The decision classifies all other RPS-eligible transactions as REC-only. However, because the Commission seeks to classify as bundled all transactions that can be demonstrated to serve California customer load, the decision authorizes the Director of Energy Division to further explore whether transactions using firm transmission but not dynamic transfer should also be classified as bundled.
To promote market liquidity while preserving the value of TRECs for RPS procurement planning, the decision requires that TRECs must be tracked in WREGIS and retired in WREGIS for RPS compliance within three calendar years of the year the electricity associated with the TRECs was generated. Once committed to RPS compliance, TRECs will be treated in substantially the same way as bundled energy purchases for reporting and compliance purposes. This includes application of most flexible compliance mechanisms, with the principal exception that only some TREC contracts may be earmarked for use to make up RPS procurement shortfalls. In order to promote a robust TREC market, the decision allows TRECs from future years of existing RPS contracts to be unbundled and sold under certain conditions.
To maximize the benefit of RPS-eligible generation to California customers, this decision provides a temporary limit on the use of TRECs to meet RPS procurement obligations. Under this limit, the three large California utilities may use TRECs to meet no more than 25 percent of their annual RPS procurement obligations. To protect ratepayers from excessive payments for TRECs in the early stages of the TREC market, the decision imposes a transitional price cap of $50/REC in REC-only contracts used for RPS compliance by all investor-owned utilities. Both limits will expire December 31, 2011, unless the Commission acts to modify, extend, or terminate the limits prior to that date.
To aid the Commission in evaluating the use of TRECs, this decision directs Energy Division staff to collect information about the TREC market and the use of TRECs for RPS compliance, and to provide a report with recommendations to the Commission within 16 months of the date of this decision.

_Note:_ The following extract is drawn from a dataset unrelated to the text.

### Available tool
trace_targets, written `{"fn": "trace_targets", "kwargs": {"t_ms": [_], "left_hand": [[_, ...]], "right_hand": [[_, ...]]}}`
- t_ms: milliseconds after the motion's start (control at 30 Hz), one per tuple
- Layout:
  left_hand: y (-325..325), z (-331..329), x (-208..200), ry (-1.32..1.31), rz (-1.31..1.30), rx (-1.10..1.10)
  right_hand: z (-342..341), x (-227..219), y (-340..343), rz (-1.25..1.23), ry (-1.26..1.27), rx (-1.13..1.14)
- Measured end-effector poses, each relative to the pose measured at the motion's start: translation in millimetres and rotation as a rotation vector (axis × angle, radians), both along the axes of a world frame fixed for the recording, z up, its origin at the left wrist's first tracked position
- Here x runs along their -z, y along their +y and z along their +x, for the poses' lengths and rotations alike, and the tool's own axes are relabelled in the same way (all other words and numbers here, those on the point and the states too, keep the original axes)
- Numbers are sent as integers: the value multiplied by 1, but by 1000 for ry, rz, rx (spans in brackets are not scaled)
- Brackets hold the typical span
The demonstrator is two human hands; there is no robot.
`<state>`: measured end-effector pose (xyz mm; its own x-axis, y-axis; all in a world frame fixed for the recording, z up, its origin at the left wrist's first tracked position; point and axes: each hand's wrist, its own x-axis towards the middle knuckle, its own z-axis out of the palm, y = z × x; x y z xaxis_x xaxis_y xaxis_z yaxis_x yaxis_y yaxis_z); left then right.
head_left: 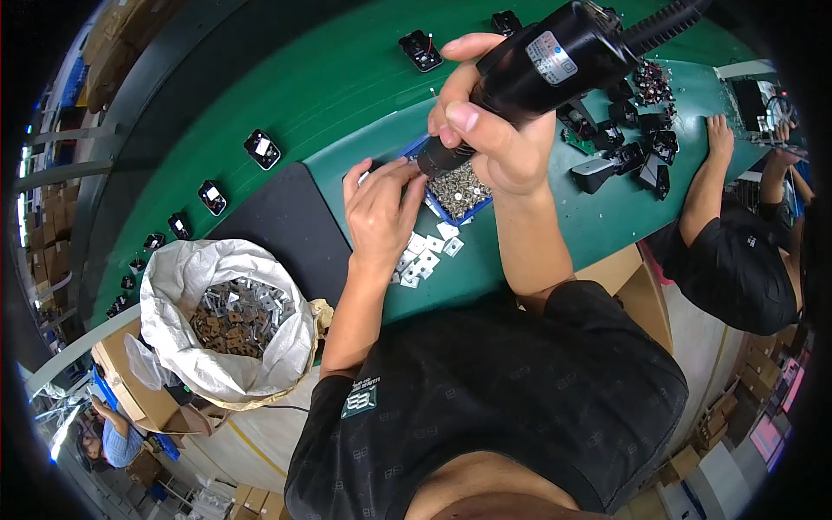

Regarding whether the usage limit and price cap should be retained, adjusted, or allowed to sunset.
In order to facilitate the integration of TRECs into the RPS program, this decision authorizes the consideration of changes to RPS procurement planning and bid evaluation in Rulemaking 08-08-009. It also authorizes Energy Division staff to develop methods to review and evaluate REC-only transactions and to make any necessary revisions to the RPS compliance documents and reporting protocols.
Finally, the decision sets forth two standard terms and conditions (STCs) related to RECs and one additional STC governing Commission approval of utilities' REC-only contracts that must be used in all RPS contracts that have not been approved by the Commission prior to this decision.